Jacky Toudic, sosie de Matthieu
Kassovitz, vit d'arnaques à la fausse identité depuis plusieurs années. Revenu à Besançon, la ville de son enfance, pour s'occuper de sa mère atteinte d'un début de maladie d'Alzheimer, il y retrouve quelques copains de jeunesse et rencontre, via Tinder, Zoé, une avocate fiscaliste esseulée. Encore quelques escroqueries et il espère bien finir sa vie sous les cocotiers… Mais Zoé à de l'imagination et pense qu'il faut voir plus grand.
Le coup de la fausse production cinématographique qu'elle imagine est relativement simple, du genre « prends l'oseille et tire-toi », et facile à monter. Cela traîne quand même un peu, le récit, à la première personne, paressant entre la préparation de l'affaire, des réflexions sur le monde tel qu'il va (pas très bien) et la société française (qui ne va pas mieux), des considérations sur la maladie de la mère de Jacky, etc. Cela permet à Jacky auteur/narrateur de flinguer à tout va : les bobos du 9e (« tellement cozy, tellement Paris »), les vieux babas qui écoutent du
Graeme Allwright, la vie provinciale, les militants (de tous bords),
France Culture (beaucoup), les black blocs (un peu), le complotisme tout comme le politiquement correct. La liste est longue…

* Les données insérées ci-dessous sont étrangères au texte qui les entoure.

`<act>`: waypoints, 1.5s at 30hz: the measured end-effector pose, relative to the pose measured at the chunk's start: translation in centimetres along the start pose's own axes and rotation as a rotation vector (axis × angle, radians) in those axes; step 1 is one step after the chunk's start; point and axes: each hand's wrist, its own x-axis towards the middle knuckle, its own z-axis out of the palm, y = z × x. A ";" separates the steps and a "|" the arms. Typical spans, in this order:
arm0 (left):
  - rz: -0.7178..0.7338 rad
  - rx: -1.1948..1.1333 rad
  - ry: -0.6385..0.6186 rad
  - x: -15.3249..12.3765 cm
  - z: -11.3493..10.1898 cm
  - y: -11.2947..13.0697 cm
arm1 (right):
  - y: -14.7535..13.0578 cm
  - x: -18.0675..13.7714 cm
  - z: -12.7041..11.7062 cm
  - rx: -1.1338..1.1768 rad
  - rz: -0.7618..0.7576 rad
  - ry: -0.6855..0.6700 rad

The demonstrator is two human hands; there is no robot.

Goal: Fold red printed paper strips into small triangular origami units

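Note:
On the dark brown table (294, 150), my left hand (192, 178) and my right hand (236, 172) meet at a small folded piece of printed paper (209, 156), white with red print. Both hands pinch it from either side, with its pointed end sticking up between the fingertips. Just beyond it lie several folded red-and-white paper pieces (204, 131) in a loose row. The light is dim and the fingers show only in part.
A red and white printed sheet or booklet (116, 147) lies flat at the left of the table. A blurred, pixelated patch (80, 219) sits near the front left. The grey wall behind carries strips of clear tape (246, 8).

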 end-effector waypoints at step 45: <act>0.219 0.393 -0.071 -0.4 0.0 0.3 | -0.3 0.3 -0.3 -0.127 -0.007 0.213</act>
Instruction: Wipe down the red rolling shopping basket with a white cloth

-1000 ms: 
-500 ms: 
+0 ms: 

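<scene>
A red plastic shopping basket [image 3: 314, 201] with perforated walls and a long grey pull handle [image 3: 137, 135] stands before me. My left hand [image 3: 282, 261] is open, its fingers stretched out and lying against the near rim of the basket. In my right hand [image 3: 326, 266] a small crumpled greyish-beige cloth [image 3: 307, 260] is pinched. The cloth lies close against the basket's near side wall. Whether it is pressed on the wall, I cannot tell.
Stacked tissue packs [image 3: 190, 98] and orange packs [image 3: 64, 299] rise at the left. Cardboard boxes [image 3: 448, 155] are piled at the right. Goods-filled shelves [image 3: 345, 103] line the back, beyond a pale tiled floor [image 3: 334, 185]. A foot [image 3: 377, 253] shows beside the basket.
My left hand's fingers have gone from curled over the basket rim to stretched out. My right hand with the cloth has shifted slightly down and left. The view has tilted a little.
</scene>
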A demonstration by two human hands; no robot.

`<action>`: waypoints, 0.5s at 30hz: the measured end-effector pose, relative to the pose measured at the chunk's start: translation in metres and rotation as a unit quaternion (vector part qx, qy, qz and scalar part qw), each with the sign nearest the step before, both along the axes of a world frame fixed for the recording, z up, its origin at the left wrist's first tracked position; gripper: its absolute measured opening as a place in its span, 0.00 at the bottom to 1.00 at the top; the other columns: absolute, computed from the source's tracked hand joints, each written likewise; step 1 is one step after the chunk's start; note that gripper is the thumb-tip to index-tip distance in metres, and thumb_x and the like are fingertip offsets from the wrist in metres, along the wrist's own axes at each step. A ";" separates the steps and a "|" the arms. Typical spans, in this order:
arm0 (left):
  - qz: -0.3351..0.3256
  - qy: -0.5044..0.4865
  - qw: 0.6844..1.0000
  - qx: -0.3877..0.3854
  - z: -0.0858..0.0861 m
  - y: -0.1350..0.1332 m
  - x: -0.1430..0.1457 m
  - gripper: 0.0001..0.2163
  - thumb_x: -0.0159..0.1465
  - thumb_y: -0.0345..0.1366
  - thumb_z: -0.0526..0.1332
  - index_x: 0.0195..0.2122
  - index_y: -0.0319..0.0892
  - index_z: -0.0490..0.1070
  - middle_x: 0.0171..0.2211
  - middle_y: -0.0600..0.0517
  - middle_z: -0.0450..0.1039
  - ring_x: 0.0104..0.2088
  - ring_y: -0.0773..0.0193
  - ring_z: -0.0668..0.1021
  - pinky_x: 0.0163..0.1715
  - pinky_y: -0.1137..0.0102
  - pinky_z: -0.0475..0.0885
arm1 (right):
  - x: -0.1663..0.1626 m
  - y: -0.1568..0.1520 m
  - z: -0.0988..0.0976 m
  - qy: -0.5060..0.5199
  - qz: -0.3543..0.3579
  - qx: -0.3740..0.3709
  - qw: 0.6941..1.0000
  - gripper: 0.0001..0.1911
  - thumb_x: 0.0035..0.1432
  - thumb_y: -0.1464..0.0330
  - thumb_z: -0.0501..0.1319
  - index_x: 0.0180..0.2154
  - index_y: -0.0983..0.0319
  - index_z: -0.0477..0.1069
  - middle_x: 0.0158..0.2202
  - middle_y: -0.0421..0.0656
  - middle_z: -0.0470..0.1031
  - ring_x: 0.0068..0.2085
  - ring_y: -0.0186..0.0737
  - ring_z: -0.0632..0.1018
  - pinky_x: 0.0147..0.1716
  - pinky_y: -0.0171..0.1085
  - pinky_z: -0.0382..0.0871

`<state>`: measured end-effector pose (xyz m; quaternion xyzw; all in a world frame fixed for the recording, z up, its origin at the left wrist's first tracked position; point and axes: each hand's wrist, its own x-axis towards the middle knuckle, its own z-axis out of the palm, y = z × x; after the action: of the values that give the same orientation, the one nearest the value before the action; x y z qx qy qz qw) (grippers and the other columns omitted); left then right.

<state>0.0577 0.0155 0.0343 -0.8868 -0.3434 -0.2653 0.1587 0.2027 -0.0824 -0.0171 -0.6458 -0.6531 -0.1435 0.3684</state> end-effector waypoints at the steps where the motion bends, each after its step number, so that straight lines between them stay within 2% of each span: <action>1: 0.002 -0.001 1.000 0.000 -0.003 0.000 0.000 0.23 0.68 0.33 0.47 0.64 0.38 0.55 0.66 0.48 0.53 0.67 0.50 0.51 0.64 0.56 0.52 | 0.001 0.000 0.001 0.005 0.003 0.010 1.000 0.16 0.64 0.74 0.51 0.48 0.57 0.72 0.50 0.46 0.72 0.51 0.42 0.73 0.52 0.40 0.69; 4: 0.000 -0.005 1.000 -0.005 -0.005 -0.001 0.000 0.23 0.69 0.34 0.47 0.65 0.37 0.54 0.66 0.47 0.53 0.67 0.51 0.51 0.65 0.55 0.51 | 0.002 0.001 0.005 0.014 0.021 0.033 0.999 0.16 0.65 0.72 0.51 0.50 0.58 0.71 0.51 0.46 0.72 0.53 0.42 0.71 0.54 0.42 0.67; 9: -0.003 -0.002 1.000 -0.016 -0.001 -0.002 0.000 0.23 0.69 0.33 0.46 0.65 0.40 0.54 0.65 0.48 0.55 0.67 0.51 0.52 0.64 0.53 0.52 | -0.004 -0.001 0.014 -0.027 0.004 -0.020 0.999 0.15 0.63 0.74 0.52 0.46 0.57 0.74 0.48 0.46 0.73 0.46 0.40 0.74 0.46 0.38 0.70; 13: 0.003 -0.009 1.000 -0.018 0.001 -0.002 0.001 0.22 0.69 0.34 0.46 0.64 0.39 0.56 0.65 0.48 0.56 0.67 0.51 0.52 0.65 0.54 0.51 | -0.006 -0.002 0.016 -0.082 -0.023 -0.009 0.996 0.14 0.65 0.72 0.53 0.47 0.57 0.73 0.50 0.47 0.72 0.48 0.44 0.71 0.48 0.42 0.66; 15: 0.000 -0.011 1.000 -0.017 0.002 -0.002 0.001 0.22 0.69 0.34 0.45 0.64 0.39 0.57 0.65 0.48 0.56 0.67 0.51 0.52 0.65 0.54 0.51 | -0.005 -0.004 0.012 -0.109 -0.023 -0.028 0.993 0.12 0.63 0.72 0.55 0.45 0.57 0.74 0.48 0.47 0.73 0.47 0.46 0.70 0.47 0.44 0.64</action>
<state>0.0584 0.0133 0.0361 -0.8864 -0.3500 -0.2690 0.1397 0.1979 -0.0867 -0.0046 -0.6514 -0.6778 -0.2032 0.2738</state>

Bien qu'un peu lent - il faut attendre plus de 150 pages avant que les choses ne s'emballent un peu -
Kasso est un roman agréable à lire, d'un humour souvent féroce, parfois un peu chic et choc (tendance culture pop vue par Canal Plus), avec des personnages qui se veulent déjantés (l'apéro à la morgue) mais qui ne sont finalement que des types qui s'ennuient dans une ville de province. On retiendra quand même la figure de la mère de Jacky, joyeusement iconoclaste, libre, et peut être un peu malhonnête. Comme quoi, les vieux, c'est plutôt sympa… Plus que les jeunes pleins d'idées en tout cas.
Ce qui pêche par contre c'est l'histoire elle-même : l'intrigue est minimaliste, les péripéties sont un peu téléphonées, il n'y a pas un grand suspense et la conclusion est un peu facile. On sait que dans les oeuvres, littéraires ou autres, dont le thème principal est l'escroquerie, tout se réduit le plus souvent à deux possibilités : soit l'escroc est un petit génie (Millenium, L'Arnaque) et on se délecte de le voir plumer les riches et les naïfs, soit il trouve finalement plus fort que lui (Au revoir là-haut) et l'on ressent comme une frustration. Aux lecteurs de juger. Mais certains seront un peu déçus en découvrant que
Kasso, présenté comme « noir », est plus un roman de formation, même si le « héros » approche de la cinquantaine, qu'un thriller.